Teal, 230 S.W.3d at 182 (emphasis added); Kirkpatrick, 279 S.W.3d at 329 ("If she had confusion about whether the State did, or intended to, charge her with a felony, she could have and should have objected to the defective indictment before the date of trial.").
Teal, 230 S.W.3d at 182. --------
We conclude that our decision in Cook no longer controls in light of Teal and Kirkpatrick. Even though the indictment in this case was defective because it did not identify Appellant as the defendant by his name, the charging instrument's caption contained Appellant's name and address. Therefore, the charging instrument, as a whole, gave Appellant adequate notice that the indictment intended to charge him with a felony, and thus the indictment met the jurisdictional requirements under article V, section 12(b) of the Texas Constitution. Since Appellant did not object to the defective indictment until the second day of his trial, he waived and forfeited the right to raise the objection on appeal. We reverse the judgment of the court of appeals and affirm the judgment of the trial court. DELIVERED: December 5, 2018 PUBLISH
Cook v. State, 902 S.W.2d at 480 (emphasis added). Although unclear, this concurring opinion might be making a distinction between naming a person and charging a person. However, this Court did not make that distinction in Cook, and we do not make it here. The appellant in Cook argued that the conviction was void because the charging instrument omitted his name. This Court in Cook apparently agreed with that argument:
[W]e believe art. V, § 12(b) requires that an indictment charge a particular person. This interpretation is consistent with the statutory definition of an indictment provided by Tex. Code Crim. Proc. Ann. Art. 21.01: "An indictment is the written statement of a grand jury accusing a person therein named of some act or omission which, by law, is declared to be an offense."
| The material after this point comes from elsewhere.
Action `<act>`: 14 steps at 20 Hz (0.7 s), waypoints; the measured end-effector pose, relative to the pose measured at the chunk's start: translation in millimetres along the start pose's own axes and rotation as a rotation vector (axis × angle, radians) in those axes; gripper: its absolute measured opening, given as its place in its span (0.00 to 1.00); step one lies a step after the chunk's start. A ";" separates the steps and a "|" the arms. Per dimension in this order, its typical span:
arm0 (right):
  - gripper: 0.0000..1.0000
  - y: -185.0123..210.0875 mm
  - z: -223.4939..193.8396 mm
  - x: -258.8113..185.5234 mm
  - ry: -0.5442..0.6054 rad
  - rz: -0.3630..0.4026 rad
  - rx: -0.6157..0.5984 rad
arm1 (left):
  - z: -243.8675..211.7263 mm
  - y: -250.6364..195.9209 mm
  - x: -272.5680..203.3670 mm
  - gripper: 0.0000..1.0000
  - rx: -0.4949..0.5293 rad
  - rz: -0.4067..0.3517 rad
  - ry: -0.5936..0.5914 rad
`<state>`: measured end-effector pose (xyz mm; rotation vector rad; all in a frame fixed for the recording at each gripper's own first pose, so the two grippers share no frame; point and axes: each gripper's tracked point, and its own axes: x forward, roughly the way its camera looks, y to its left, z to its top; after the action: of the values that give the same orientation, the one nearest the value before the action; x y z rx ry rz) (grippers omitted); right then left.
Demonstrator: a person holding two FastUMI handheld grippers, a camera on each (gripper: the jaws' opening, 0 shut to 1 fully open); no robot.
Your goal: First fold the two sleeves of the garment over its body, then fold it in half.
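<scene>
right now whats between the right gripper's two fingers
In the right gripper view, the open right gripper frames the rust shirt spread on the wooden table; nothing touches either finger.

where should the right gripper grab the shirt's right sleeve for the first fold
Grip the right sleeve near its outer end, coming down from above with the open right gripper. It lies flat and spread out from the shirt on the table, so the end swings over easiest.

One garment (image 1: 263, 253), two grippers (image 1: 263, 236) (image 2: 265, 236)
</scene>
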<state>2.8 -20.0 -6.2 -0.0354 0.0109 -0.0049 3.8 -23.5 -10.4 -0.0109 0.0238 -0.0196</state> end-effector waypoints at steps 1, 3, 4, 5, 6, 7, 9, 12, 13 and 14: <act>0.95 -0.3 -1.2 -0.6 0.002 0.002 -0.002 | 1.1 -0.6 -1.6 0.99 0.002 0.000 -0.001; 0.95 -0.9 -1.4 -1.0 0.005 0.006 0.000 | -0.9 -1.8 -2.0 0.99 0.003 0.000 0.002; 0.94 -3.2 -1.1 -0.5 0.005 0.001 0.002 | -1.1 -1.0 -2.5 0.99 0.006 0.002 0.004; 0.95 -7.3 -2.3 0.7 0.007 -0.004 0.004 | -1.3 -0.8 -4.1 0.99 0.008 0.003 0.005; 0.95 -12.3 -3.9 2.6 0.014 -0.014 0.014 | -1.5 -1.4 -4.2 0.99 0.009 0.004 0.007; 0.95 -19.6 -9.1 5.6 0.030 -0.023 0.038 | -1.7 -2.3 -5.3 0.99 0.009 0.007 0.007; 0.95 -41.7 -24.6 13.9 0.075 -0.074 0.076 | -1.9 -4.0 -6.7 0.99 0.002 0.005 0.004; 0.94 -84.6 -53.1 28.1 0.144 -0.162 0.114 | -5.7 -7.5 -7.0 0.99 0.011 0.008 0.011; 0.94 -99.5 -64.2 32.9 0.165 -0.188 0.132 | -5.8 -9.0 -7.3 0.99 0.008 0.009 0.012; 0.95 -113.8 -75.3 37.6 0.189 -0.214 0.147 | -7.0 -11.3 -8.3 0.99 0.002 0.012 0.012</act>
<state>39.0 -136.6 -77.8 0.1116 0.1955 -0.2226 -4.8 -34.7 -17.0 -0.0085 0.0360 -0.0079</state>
Cook, 902 S.W.2d at n.4 (emphasis in original). Thus, Cook did "go that far."
Moreover, contrary to Presiding Judge Keller's observation, nowhere in our opinion do we "accept the premise that a conviction is void if the charging instrument fails to name a person." In fact, on page 11, infra, we expressly state that we "disagree with the court of appeals's conclusion" that an indictment that does not "contain the name of the accused" renders the indictment "void." Her concurring opinion repeats this incorrect observation by stating that, "[u]nder the Court's opinion, the conviction in this case would be void if Appellant's name had not happened to appear elsewhere on the charging instrument." Again, this is the contrapositive of our holding, a conclusion we did not make, and thus a mischaracterization and misinterpretation of this opinion. Rather, we conclude (see page 15, infra) that because Appellant's name was elsewhere on the charging instrument, he had sufficient notice of the charge against him, so the indictment met the jurisdictional requirements under article V, section 12(b). The concurring opinion ignores our discussions of Teal and Kirkpatrick, wherein we acknowledge the more "expansive view" of whether a charging instrument is constitutionally sufficient. As stated herein, in Kirkpatrick, we no longer limit such analysis to the four corners of the charging instrument.